Low public trust Public trust in the Islamic finance company route is quite low because of failures of several prominent Islamic finance companies in the country.
Capital markets
As of now this is the most preferred route adopted by Shari’a-compliant investors in India. In the post-Shari’a screening scenario India has become one of the preferred destinations for Shari’a-compliant investors. Even the most conservative screening process would throw at least a thousand stocks which are compliant under the Shari’a screening process. The following chart gives a glimpse of Shari’a-compliant stocks in India at its two stock exchanges namely Bombay Stock Exchange (BSE and National Stock Exchange (NSE). Qualifying stocks come from various industries such as Steel, Automobile, Pharmaceuticals, IT, Consumer goods, Cement, petroleum, hydroelectricity etc.
Conclusion
The Indian government is showing an interest in the Islamic finance business, and this is reassuring. Various players in the corporate sector have launched Shari’a-compliant products and several state governments are looking at exploring and capitalizing on Shari’a-compliant financing options. The Ministry of Minority Affairs is keen to bring its financing arm – National Minority Development Finance Corporation (NBFC) under the Shari’a rules and regulations, and they are further looking to strengthen Shari’a compliance of various Islamic activities that fall under the waqf act or related to the performance of Hajj.

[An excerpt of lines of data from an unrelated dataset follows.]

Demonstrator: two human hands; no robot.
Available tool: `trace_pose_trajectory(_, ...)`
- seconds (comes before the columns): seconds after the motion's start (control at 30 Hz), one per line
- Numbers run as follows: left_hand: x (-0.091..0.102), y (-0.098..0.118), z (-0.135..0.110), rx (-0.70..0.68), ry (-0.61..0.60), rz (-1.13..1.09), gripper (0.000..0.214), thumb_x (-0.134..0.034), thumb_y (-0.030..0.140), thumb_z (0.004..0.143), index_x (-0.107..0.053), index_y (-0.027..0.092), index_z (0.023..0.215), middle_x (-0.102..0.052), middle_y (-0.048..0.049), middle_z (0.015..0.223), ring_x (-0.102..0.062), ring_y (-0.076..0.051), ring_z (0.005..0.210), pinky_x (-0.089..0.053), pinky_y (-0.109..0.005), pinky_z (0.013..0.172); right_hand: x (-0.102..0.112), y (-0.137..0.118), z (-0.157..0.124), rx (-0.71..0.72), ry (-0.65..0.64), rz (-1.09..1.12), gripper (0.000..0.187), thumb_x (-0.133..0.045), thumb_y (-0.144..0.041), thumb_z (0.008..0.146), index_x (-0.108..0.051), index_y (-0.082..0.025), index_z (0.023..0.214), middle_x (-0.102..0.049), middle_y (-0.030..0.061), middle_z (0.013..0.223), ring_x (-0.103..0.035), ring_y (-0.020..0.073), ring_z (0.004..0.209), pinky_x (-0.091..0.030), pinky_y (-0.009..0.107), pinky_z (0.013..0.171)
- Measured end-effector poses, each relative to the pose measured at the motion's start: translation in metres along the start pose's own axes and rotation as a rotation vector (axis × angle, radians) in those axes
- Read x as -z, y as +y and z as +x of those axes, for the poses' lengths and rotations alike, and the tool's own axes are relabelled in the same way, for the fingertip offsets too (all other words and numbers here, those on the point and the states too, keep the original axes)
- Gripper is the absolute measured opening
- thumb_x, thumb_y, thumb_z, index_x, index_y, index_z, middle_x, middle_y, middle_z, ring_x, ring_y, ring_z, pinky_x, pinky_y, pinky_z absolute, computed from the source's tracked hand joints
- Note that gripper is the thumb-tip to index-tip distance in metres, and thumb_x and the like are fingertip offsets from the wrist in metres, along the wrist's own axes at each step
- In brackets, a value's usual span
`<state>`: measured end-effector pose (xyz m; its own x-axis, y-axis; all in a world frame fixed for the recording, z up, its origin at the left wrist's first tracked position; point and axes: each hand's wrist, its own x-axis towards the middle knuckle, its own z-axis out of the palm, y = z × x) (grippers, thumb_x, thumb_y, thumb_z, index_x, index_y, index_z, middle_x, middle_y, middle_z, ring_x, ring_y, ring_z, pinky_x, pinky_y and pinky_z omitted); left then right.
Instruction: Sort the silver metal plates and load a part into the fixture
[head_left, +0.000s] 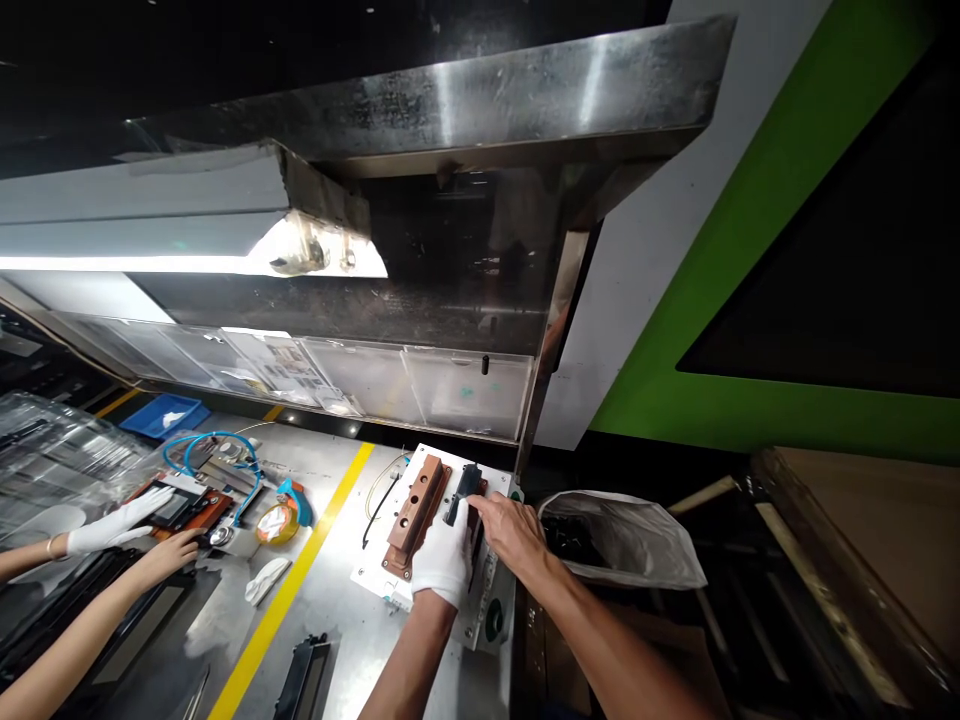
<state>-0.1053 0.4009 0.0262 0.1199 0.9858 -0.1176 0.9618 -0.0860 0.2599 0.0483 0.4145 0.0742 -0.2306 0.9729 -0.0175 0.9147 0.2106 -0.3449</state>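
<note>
Steel bench (pixel 330 600): gloved left hand (pixel 442 560) presses flat on a white jig (pixel 495 590); bare right hand (pixel 514 530) pinches a black part (pixel 461 490) beside a copper block (pixel 416 510).

Left hand (pixel 442 562): we see that its white glove covers the lower end of the black part (pixel 463 492).
Right hand (pixel 514 530): it hides the jig (pixel 480 610) surface under it.
Our forearms: cut off by the bottom edge.
Co-worker at lower left: only two hands (pixel 112 527) and forearms show; the left edge cuts the rest.
Papers (pixel 281 370) behind the clear panel: print too small to read.
Bag (pixel 626 540) contents: too dark to tell.
</note>
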Motion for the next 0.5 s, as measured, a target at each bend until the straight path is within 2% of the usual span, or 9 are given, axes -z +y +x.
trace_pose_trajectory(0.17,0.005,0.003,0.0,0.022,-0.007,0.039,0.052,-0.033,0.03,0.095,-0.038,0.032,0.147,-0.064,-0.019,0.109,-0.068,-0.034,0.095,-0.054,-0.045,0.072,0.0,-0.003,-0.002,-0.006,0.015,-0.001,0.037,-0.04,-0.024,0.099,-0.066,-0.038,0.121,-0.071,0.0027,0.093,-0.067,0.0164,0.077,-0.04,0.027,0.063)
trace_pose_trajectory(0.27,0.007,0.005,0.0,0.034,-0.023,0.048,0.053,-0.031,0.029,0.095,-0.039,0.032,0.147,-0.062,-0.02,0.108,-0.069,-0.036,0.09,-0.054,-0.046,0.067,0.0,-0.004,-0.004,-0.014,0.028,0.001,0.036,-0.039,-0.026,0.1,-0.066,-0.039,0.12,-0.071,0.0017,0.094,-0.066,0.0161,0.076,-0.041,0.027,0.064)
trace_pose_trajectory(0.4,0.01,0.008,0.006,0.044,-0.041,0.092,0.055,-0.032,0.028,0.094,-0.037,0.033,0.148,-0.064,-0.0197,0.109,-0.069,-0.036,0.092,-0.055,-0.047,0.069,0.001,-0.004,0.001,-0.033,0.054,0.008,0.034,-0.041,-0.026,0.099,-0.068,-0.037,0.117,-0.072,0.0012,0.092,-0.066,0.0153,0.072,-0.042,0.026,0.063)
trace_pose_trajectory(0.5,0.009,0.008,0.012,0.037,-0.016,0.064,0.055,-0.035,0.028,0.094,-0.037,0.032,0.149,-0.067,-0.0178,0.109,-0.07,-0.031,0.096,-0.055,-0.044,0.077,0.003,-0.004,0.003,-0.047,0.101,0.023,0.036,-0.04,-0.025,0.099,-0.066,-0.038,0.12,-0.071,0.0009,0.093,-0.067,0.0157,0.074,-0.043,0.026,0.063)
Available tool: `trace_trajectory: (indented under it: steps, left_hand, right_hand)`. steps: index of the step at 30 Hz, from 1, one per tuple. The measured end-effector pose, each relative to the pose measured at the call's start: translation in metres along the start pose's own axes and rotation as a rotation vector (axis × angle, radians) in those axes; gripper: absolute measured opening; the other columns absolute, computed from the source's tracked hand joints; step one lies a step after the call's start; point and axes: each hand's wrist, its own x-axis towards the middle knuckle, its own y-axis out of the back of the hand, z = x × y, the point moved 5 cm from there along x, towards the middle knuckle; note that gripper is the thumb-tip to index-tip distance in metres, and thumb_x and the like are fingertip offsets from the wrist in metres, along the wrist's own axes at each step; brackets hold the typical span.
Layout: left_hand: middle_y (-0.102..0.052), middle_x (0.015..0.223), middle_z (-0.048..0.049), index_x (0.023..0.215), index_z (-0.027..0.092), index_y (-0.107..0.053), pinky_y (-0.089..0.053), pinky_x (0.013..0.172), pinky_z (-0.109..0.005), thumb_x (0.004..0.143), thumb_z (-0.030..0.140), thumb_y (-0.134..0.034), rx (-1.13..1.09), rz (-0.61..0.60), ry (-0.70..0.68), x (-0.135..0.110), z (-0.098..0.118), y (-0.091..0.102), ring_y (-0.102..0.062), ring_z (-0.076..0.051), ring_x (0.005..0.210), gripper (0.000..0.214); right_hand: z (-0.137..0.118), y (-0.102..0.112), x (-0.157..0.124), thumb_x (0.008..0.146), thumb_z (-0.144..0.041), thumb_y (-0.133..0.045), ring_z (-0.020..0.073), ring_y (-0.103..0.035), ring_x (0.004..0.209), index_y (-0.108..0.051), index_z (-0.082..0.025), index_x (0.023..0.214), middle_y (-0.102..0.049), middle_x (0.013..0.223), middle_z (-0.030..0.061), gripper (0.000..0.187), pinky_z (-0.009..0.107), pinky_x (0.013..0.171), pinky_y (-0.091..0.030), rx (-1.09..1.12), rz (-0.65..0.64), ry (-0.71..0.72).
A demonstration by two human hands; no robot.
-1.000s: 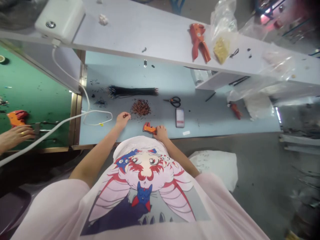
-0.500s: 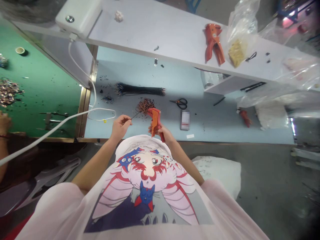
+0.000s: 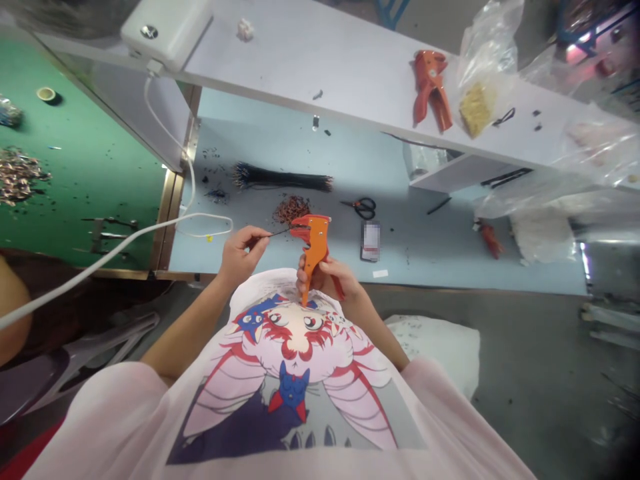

An important committee which submitted its report to the Indian government about India’s future financial structure has mentioned Islamic banking in the following paragraph;
“While interest-free banking is provided in a limited manner through NBFCs and cooperatives, the Committee recommends that measures be taken to permit the delivery of interest-free finance on a larger scale, including through the banking system. This is in consonance with the objectives of inclusion and growth through innovation. The Committee believes that it would be possible, through appropriate measures, to create a framework for such products without any adverse systemic risk impact.”
(Raghuram Rajan Committee, Chapter 3: Broadening Access to finance)
Looking at overall developments at private, governmental and international levels it can be expected that very soon, India will be formally opening its economy to the Islamic finance business, for which many Indian institutions in the private sector have started to prepare.